* WORK TASK
Find and copy each line of the listing below that has the word "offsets" in it.

* GIVEN MATERIAL
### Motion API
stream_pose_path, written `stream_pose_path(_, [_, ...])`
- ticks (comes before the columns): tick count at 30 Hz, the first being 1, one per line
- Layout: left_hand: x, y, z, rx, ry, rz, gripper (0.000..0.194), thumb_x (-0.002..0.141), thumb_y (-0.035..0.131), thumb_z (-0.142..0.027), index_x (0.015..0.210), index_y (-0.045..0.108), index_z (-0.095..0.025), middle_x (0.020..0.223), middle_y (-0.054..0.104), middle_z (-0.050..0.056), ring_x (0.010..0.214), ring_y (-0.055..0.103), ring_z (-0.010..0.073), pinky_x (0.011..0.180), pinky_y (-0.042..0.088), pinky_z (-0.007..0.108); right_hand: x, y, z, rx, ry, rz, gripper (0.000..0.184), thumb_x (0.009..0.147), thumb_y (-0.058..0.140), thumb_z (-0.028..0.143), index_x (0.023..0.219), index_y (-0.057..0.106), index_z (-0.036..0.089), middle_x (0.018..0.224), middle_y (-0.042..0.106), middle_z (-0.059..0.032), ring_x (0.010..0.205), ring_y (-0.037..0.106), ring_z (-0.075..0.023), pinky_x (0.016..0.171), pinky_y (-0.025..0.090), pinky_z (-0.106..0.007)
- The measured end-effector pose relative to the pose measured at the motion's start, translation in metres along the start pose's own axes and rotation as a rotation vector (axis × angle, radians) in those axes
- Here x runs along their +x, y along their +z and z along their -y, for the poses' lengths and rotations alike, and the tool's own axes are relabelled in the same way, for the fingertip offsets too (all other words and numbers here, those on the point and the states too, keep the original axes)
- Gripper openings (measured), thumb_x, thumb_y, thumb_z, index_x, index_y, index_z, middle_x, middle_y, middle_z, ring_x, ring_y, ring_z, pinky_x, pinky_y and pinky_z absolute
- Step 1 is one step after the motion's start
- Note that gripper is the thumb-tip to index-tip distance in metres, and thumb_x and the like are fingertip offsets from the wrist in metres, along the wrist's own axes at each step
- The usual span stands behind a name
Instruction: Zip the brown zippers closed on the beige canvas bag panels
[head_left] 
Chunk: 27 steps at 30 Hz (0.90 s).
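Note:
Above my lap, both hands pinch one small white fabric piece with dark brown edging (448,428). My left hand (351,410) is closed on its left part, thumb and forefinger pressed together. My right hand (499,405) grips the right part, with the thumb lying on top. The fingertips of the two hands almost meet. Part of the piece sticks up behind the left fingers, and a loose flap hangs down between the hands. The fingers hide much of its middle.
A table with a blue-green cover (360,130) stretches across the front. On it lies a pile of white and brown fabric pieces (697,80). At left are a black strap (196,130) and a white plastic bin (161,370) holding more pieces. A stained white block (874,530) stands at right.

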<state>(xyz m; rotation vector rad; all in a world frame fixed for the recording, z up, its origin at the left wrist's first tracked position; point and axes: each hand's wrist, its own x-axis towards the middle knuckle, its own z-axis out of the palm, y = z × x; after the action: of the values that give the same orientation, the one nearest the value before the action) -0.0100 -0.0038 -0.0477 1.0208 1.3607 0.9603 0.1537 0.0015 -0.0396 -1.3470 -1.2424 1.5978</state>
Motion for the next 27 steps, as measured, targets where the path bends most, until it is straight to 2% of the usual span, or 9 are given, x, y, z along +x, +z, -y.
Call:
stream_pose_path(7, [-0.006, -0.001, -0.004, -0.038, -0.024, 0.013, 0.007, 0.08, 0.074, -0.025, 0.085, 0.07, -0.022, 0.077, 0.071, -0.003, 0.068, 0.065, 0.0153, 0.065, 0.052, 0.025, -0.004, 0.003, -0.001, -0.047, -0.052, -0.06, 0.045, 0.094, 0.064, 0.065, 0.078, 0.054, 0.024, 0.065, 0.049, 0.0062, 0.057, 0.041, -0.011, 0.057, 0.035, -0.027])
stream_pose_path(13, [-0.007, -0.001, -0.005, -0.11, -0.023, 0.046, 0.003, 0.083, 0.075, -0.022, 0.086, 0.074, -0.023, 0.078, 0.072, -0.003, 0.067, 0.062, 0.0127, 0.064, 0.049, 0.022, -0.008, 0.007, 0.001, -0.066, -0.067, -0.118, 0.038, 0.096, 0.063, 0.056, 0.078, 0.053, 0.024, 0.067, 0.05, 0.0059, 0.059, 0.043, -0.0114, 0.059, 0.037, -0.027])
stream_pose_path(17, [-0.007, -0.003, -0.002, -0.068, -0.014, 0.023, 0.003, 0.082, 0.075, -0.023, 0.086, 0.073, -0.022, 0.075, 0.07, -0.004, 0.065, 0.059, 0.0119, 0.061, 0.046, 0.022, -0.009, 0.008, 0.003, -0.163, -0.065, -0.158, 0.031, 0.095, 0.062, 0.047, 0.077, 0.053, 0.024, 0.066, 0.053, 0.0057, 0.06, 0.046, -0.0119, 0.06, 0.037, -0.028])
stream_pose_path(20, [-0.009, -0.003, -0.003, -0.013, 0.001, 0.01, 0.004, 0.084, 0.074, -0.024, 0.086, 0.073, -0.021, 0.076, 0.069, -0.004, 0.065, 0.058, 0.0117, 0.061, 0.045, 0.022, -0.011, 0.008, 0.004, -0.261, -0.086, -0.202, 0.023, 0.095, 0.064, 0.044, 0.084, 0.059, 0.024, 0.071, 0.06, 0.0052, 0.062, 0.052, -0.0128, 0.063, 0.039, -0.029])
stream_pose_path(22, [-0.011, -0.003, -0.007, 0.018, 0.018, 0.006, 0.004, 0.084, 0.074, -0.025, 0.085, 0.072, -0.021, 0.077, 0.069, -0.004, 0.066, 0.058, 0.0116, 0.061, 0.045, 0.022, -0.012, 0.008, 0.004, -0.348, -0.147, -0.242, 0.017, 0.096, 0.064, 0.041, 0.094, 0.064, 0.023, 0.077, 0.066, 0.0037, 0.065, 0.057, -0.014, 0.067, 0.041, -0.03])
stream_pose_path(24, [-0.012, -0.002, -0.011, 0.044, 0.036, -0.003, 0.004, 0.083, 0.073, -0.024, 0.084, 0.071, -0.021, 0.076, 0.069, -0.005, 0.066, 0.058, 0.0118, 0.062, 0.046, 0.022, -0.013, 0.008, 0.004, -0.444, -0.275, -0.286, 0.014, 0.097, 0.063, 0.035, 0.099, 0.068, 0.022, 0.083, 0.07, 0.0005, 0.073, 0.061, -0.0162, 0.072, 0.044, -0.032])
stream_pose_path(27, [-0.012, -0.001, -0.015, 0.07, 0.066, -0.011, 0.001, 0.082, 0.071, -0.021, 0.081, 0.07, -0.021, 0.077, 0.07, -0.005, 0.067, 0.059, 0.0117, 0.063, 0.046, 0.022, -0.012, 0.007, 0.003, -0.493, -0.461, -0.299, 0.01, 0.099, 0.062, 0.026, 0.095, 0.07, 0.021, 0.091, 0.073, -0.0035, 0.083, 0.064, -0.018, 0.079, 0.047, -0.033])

* WRITTEN RESPONSE
- Here x runs along their +x, y along their +z and z along their -y, for the poses' lengths and rotations alike, and the tool's own axes are relabelled in the same way, for the fingertip offsets too (all other words and numbers here, those on the point and the states too, keep the original axes)
- Note that gripper is the thumb-tip to index-tip distance in metres, and thumb_x and the like are fingertip offsets from the wrist in metres, along the wrist's own axes at each step

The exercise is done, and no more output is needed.